“The Iron never lies to you. You can walk outside and listen to all kinds of talk, get told your a God or a total bastard. The Iron will always kick you the real deal…Friends may come and go. But two hundred pounds is always two hundred pounds.” – Henry Rollins
I had put down the weights for too long. A general feeling of depression, anxiety, and overall discontent with myself, my relationships and my life began to slowly creep up on me. I believe this happened because I stopped adding the good stress, vigorous exercise, into my life and subconsciously began to add stress in other far more harmful ways: drinking too much, overthinking, becoming progressively more and more disillusioned and hopeless about the trajectory of my life. Lashing out at friends and family, even strangers.
I became an entirely different person, physically and mentally, all because I stopped picking up the weight. I had become content with replacing the high felt after exercise, the high of accomplishment and knowing what you’re made of at that moment, with the high you can purchase in any liquor store for $10. I wanted oblivion. I wanted to forget. But forget what? I didn’t know what I wanted to forget until I picked up the weights again. I realized that the weights we don’t lift externally, we force inside ourselves and lift with our spirits, our hearts and our minds.
What did it take for me to go back to the gym and pick up the weight again? Desire and Disgust. A desire to be better, stronger and healthier than I had been for the past two years.

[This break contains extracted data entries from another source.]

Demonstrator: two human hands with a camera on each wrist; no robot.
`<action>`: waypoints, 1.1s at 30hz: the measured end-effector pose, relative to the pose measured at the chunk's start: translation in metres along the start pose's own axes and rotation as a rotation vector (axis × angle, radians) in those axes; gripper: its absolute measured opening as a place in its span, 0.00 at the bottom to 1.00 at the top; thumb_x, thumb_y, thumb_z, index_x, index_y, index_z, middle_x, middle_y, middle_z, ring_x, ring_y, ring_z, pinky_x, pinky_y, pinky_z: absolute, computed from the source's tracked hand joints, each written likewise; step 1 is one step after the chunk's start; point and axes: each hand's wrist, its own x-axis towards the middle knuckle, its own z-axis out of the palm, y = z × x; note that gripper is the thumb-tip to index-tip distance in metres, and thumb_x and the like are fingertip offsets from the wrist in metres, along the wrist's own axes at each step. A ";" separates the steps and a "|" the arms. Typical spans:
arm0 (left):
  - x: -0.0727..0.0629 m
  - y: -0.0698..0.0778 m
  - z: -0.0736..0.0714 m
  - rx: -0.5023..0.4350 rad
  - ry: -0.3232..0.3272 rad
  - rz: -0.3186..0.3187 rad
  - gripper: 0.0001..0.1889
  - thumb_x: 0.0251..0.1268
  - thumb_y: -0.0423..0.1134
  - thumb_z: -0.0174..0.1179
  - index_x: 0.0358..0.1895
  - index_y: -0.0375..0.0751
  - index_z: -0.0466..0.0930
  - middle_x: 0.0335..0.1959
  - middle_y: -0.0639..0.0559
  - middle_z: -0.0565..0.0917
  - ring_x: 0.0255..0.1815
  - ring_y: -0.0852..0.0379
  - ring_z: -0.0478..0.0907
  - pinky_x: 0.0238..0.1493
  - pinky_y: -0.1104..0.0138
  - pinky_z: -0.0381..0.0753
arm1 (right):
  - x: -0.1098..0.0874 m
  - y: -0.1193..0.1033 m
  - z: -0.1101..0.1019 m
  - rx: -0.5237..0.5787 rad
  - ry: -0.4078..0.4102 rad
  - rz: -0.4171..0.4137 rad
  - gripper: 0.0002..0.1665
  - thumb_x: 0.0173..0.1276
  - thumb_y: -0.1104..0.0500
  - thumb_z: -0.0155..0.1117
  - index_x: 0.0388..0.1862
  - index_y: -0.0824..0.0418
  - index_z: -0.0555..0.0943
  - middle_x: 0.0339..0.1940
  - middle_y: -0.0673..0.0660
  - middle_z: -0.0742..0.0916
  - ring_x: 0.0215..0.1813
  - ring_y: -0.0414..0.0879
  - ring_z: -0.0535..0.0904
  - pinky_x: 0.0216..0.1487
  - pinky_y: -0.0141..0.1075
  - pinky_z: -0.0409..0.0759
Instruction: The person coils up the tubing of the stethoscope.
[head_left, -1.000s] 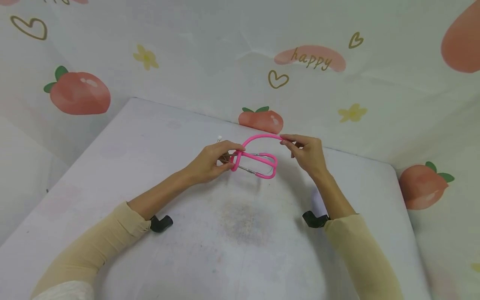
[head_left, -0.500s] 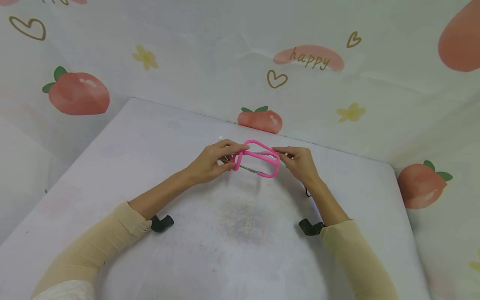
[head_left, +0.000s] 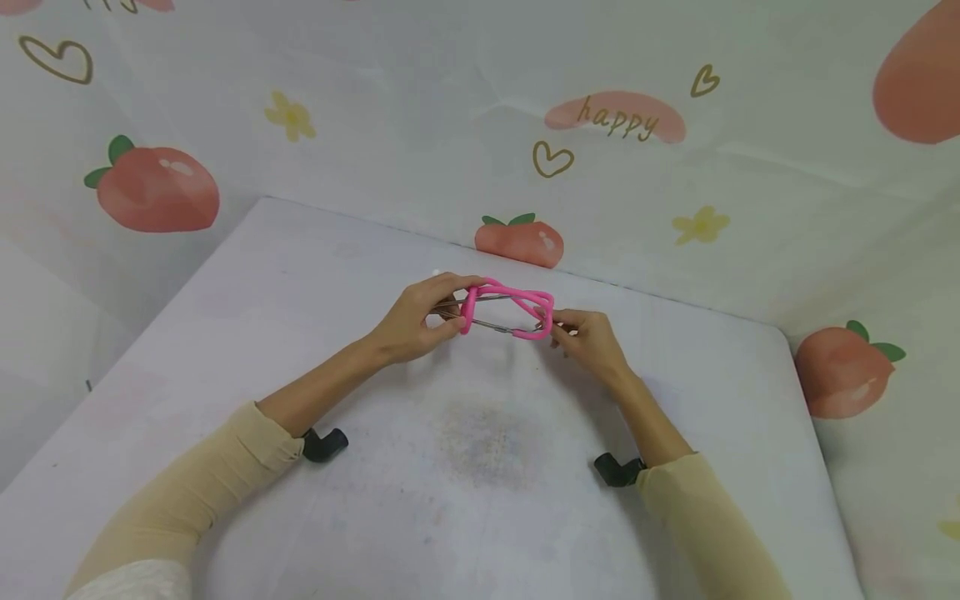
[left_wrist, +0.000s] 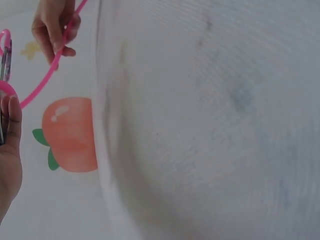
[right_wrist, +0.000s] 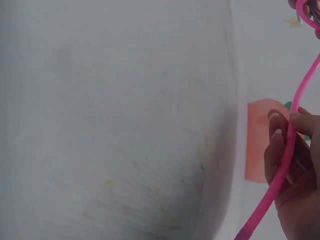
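Roughly parallel to the far edge of the white table (head_left: 375, 533), a looped pink rubbery tube (head_left: 522, 292) with thin metal rods (head_left: 493, 326) spans between left hand (head_left: 416, 315), gripping one end, and right hand (head_left: 591, 338), pinching the other.

Pink patch (head_left: 615, 117): I read "happy" in gold, handwriting-style letters, on the white patterned backdrop (head_left: 420, 58) in front of me.
Top-left lettering (head_left: 110, 4): gold too, cut off by my view's edge, so I can't read it.
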 end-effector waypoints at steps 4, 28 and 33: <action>0.000 -0.002 0.000 0.021 -0.007 0.018 0.29 0.62 0.31 0.67 0.67 0.40 0.73 0.45 0.49 0.79 0.33 0.60 0.79 0.40 0.66 0.84 | -0.003 0.000 0.003 -0.015 -0.021 0.010 0.17 0.69 0.69 0.65 0.56 0.63 0.85 0.32 0.61 0.89 0.30 0.51 0.83 0.28 0.31 0.82; 0.005 0.022 0.001 0.091 0.103 0.048 0.28 0.57 0.23 0.68 0.63 0.28 0.74 0.47 0.42 0.83 0.32 0.52 0.79 0.40 0.61 0.85 | -0.036 -0.011 0.005 -0.198 -0.137 -0.046 0.23 0.65 0.69 0.67 0.60 0.61 0.82 0.37 0.54 0.90 0.35 0.45 0.80 0.35 0.33 0.79; 0.003 0.000 0.005 0.096 0.114 0.060 0.29 0.57 0.24 0.69 0.64 0.30 0.75 0.42 0.46 0.84 0.33 0.53 0.78 0.38 0.64 0.84 | -0.039 -0.019 0.006 -0.221 -0.190 -0.068 0.23 0.65 0.70 0.67 0.60 0.60 0.83 0.34 0.51 0.89 0.31 0.43 0.76 0.31 0.30 0.76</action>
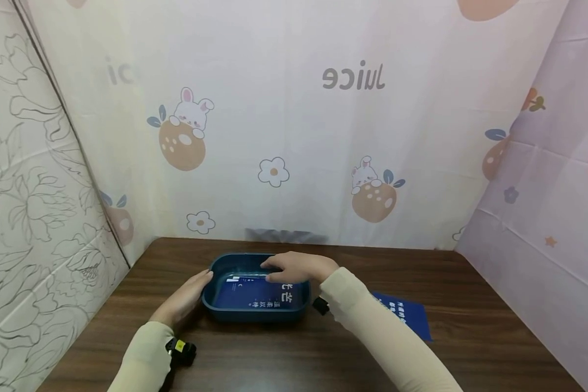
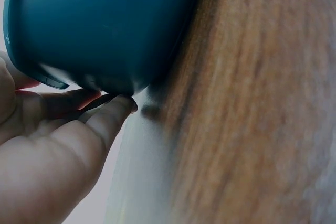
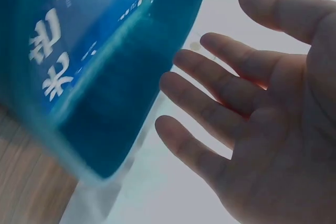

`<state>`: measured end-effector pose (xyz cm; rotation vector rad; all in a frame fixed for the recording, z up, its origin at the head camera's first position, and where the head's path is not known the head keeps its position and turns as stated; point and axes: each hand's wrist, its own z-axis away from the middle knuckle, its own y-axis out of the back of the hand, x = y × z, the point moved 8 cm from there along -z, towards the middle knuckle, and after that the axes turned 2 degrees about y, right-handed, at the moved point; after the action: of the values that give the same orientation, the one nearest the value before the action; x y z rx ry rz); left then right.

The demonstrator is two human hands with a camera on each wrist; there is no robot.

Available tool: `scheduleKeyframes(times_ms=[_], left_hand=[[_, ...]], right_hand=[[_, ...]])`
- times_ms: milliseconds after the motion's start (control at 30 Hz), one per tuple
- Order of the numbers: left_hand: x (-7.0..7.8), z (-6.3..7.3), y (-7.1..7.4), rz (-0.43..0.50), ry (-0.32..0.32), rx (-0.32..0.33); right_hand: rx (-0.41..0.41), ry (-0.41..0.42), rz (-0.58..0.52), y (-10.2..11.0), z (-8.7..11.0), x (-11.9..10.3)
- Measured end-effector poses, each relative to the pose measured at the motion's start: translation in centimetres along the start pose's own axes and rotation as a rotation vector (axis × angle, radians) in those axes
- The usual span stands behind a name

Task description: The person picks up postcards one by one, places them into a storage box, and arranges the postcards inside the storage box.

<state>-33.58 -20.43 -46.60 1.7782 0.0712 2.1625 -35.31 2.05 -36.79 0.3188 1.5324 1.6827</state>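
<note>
A dark teal plastic basin (image 1: 255,314) with rounded corners rests on the table. Inside it lies a dark blue printed sheet (image 1: 255,291) with white characters. My left hand (image 1: 183,299) holds the basin's left end; in the left wrist view, fingertips (image 2: 123,106) press against its outer wall below the rim. Over the basin's right end hovers my right hand (image 1: 296,267), palm down, nothing in it. The right wrist view shows its fingers (image 3: 210,82) spread and the palm bare, next to the basin wall (image 3: 121,98).
To the right, a second blue printed sheet (image 1: 411,316) lies on the dark wood table (image 1: 451,288), partly hidden behind my right sleeve (image 1: 372,326). Patterned curtains (image 1: 294,130) close off the table's back and sides. Black wrist devices sit by both cuffs.
</note>
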Motion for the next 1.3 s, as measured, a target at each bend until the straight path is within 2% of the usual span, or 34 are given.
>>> scheduleKeyframes(times_ms=[167,367,600,900,1000,1300], left_hand=[[-0.1,0.3,0.1,-0.032,0.011,0.004],[0.0,0.2,0.1,-0.007,0.002,0.002],[0.0,0.1,0.1,0.006,-0.002,0.006],[-0.1,0.1,0.3,0.001,-0.004,0.003],[-0.1,0.0,0.2,0.005,-0.007,0.001],[-0.1,-0.2,0.1,0.014,-0.009,-0.003]], right_hand=[[0.053,0.008,-0.038,0.2,1.6,1.3],[0.128,0.030,-0.097,0.7,3.6,2.7],[0.210,0.016,-0.171,0.9,6.8,6.6],[0.252,-0.114,-0.270,-0.1,11.6,13.4],[0.264,-0.149,-0.259,-0.4,12.9,15.1],[0.287,-0.240,-0.233,-0.9,16.8,18.3]])
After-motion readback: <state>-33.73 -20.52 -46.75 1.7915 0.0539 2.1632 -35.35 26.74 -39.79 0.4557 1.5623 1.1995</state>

And disgust with who I had become: a talker, a dreamer, a passive observer of my life. A physically and mentally weaker person then I had been before. For too long I had felt myself getting physically and mentally weaker, and I had become o.k. with it. For too long I had put off being completely honest with myself. Something had to change.
What I had done to my body and mind in two years went away in ten days. I went to the gym every day and lifted until I couldn’t anymore. Purification through Pain. Once it started to hurt, I would briefly toy with the idea of going home. I called myself out on my bullshit and did another set. This was the only way to dull the psychic pain and boredom I had become accustom to: replace it with physical stress, external pain, and the psychic pain and tension becomes reduced.
I felt stronger almost immediately. I had more energy, was in a better mood, and felt more confident in myself. This was the feeling that I had remembered. All it took was picking up the weight. Not being afraid of the pain, because the psychic pain you have become accustomed too is far more painful than the pain the weights bring you. It is always better to be strong than weak, in all areas of your life. But starting with the physical is essential. It trains your mind as well as your body. It teaches us that we are far more powerful and capable than we believe ourselves to be.